The online incel community has taken a break from blaming women for their ongoing failures in life to issue a collective tantrum over Netflix’s new drama Adolescence, which dares—dares, mind you—to portray incel culture as the toxic, rage-filled echo chamber it so demonstrably is.
Seriously, though, the toxic incel subculture didn’t just happen all on its own. It had a lot of help from the other side (which I can’t in good conscience categorize as either liberal or feminist, though it had some of those elements), and developed iteratively over the course of years. I’ve been online a long time, and remember when it started out as the gender-neutral “invcel.” But our culture’s black-and-white, polarized thinking couldn’t handle the concept that there was a whole range of invcel men, from unattractive dorks at one end of the spectrum to raging misogynists at the other end.
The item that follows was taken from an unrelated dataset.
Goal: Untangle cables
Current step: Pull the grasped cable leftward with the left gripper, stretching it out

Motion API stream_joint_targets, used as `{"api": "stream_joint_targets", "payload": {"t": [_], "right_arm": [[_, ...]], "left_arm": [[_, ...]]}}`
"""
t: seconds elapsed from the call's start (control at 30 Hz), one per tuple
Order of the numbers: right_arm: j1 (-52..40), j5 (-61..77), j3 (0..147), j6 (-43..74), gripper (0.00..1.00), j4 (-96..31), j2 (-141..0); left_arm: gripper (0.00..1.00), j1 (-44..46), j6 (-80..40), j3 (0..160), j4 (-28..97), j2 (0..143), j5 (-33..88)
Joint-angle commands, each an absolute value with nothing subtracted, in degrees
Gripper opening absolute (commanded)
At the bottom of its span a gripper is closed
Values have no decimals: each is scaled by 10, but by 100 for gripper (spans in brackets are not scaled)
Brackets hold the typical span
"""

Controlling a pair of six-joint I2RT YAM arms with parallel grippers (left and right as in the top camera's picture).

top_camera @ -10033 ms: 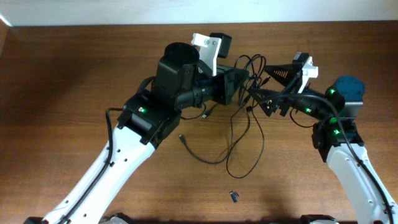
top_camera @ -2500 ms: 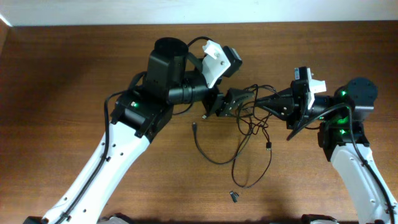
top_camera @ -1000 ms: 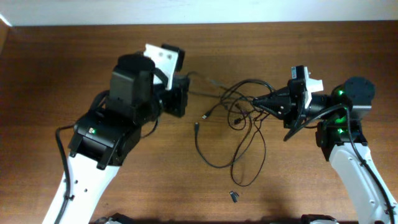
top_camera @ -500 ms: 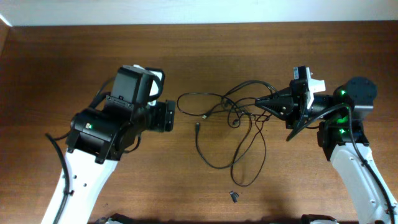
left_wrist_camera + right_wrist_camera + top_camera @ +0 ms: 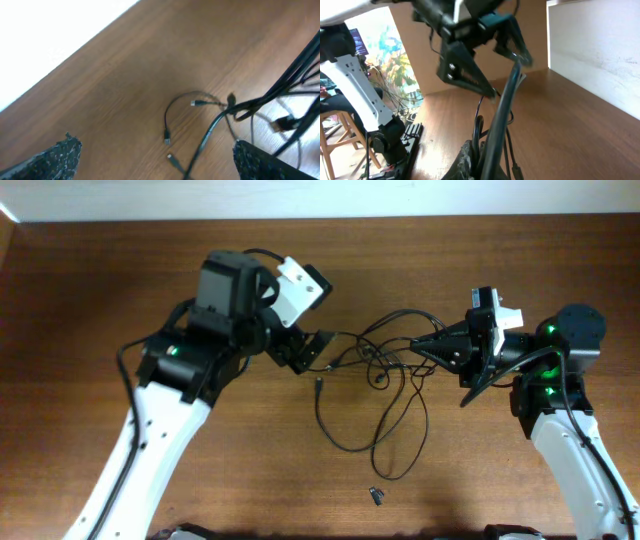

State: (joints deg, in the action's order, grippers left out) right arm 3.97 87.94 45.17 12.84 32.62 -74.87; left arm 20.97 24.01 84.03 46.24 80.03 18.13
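The cables (image 5: 384,362) are thin black cords knotted together at table centre, with loops trailing toward the front edge. My right gripper (image 5: 420,348) is shut on the knot's right side; in the right wrist view its fingers (image 5: 468,159) pinch several strands (image 5: 502,107). My left gripper (image 5: 318,352) hovers open at the tangle's left edge, holding nothing. In the left wrist view that gripper (image 5: 157,169) has wide-apart fingertips (image 5: 56,159). Between them are a strand (image 5: 212,127) and two loose plugs (image 5: 167,136) on the wood.
A tiny dark loose piece (image 5: 377,496) lies near the front edge, below the cable loops. The left arm's open jaws (image 5: 485,55) show ahead in the right wrist view. The wooden table (image 5: 120,270) ends at a white wall behind.
My left gripper opened and let go of the strand it had pulled left, which fell slack. It then swung right, back to the tangle. The right gripper held still.
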Motion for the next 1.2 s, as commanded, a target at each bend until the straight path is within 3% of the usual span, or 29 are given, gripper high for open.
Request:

Like, for example, if we complained that we treat women as people, with respect and kindness, but none of them want to date us, clearly we were self-entitled Nice Guys™ who felt that women were vending machines that you put in kindness and sex falls out. Never mind that “being ourselves” and treating women with respect and kindness was exactly what we were told to do to find a relationship, by parents, teachers, friends, and popular culture. And never mind that an alternate mental model exists to explain our expectations, one in which women like men, and want to be in relationships with men, and all else being equal, would choose to be in relationships with men that were nice to them.
But, of course, if we tried to talk about the shock of realizing that lots of what we’d been taught about women and relationships was just plain incorrect, obviously we were raging misogynists and should be shunned. Meanwhile, the actual raging misogynists were waiting with open arms to offer incel men a community with a sense of belonging, validation, and a coherent theory to explain their problems. (A theory, I must point out, bolstered by the hate-filled reaction to them from outside of the community. It’s a dynamic that cults exploit to keep their members disconnected from the wider world.) Bam, that’s how today’s incel subculture was made, in a mutually-reinforcing cycle.
Maybe if I were younger, I would’ve fallen into it. I don’t know. I know that I did end up in some of the online spaces that tried to address men’s problems without telling us we’re horrible, and it’s all our fault. It was wonderful while it lasted, but outrage and self-righteousness give people a much better emotional high, while nuance and empathy are passé, so those spaces are gone AFAICT.